Therese Poser: Max Frisch: Stiller Oldenbourg 1988. S.7-44.
あまり研究に専念できない状況が続いていたが、ようやく復帰。手始めに手に取ったのは、Oldenbourgの概説書シリーズの中のシュティラー論。 何で今さら概説書を読むのかというと、自分の視点からのみテクストに接しているとどうしても死角や盲点が出てきてしまうからである。外国語の文献の場合、特にその傾向が強い。だから概説書と言えどもバカにせず、手に取ってみることにしている。 Stiller論に関して言うと、「なぜシュティラーはホラを吹くのか」という問いに正面から答えている研究はあるようでない。この本でもこの点が深く追求されているとは言えないが、割と満遍なく問題を拾い上げている点は評価できる。
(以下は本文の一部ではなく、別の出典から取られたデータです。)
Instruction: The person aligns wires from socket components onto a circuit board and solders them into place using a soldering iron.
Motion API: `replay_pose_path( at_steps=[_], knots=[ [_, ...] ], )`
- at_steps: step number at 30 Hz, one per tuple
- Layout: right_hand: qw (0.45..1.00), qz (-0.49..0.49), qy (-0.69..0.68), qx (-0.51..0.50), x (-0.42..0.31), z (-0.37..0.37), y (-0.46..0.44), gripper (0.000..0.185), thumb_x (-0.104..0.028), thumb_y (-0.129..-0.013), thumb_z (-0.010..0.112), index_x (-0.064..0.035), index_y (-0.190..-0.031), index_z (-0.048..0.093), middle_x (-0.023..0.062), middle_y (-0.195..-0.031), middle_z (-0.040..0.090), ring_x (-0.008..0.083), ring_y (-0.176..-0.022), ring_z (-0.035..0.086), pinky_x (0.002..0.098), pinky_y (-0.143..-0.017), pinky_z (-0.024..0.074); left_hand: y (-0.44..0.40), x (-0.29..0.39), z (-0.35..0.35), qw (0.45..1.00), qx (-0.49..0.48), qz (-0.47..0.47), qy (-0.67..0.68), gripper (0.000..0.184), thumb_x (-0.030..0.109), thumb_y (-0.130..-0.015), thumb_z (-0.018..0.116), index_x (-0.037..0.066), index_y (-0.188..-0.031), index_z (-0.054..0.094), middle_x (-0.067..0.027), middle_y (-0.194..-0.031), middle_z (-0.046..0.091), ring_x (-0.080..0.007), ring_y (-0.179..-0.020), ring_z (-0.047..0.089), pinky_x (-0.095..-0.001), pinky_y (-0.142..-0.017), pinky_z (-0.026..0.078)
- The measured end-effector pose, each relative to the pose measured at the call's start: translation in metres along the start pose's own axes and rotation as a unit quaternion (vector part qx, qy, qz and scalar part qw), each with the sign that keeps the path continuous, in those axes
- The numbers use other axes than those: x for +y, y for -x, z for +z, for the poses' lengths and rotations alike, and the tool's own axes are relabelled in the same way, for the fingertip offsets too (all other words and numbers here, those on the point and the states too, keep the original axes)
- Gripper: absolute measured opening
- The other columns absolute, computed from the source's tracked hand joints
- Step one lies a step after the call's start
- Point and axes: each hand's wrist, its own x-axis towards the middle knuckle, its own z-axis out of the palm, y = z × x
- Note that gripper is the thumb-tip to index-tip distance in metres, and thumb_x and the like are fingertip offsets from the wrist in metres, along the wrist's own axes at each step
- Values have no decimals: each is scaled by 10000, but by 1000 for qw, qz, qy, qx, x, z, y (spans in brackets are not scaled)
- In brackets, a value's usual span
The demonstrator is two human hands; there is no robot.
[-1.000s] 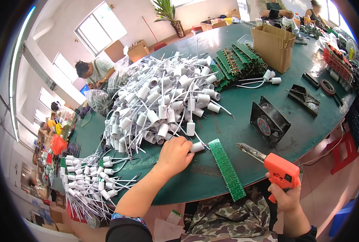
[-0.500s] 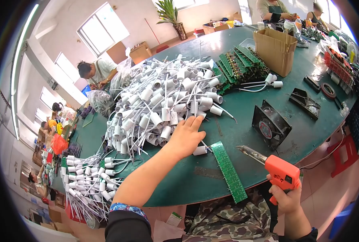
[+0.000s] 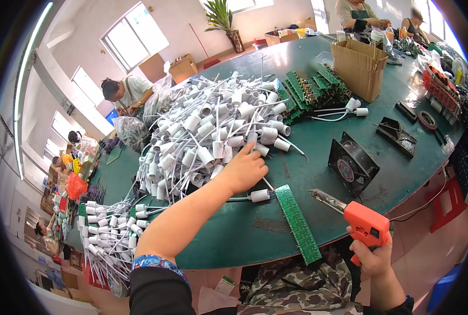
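Observation:
My left hand (image 3: 246,169) reaches to the near right edge of a big pile of white cylindrical sockets with wire leads (image 3: 205,128). Its index finger is stretched out onto one socket, and the other fingers are partly bent. In my right hand (image 3: 373,258) is a red soldering gun (image 3: 368,224), its metal tip pointing up and left. Between the hands a long green circuit board strip (image 3: 299,224) lies at the table's front edge. A single white socket (image 3: 260,196) rests by the strip's far end, with its wire running left.
On the green table (image 3: 228,239) stand a black fan (image 3: 352,164), a black tray (image 3: 397,136), a tape roll (image 3: 427,119) and a cardboard box (image 3: 358,68). Stacked circuit boards (image 3: 315,86) lie behind the pile. More wired sockets (image 3: 113,233) sit left. Several people work farther off.
My left hand has shifted slightly, its index finger now extended farther up onto the pile. The single socket near the strip shows more fully. The soldering gun has barely moved.

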Motion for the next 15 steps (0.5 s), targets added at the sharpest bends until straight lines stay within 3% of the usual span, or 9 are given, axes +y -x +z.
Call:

ことしの1-3月は『シュティラー』論とデュレンマットの翻訳を研究の中心に据える予定。その後は夏まで「文化構造論」と「複合文化環境論特講」の講義ノートを充実させ、研究にまで深めることができそうな所を書き込んでゆくことになろう。夏休み以降は、店晒しになっている「フリッシュとレヴィ=ストロース」を論文化することが中心になる予定。
ともあれ、今年はいい仕事をしたい。それだけである。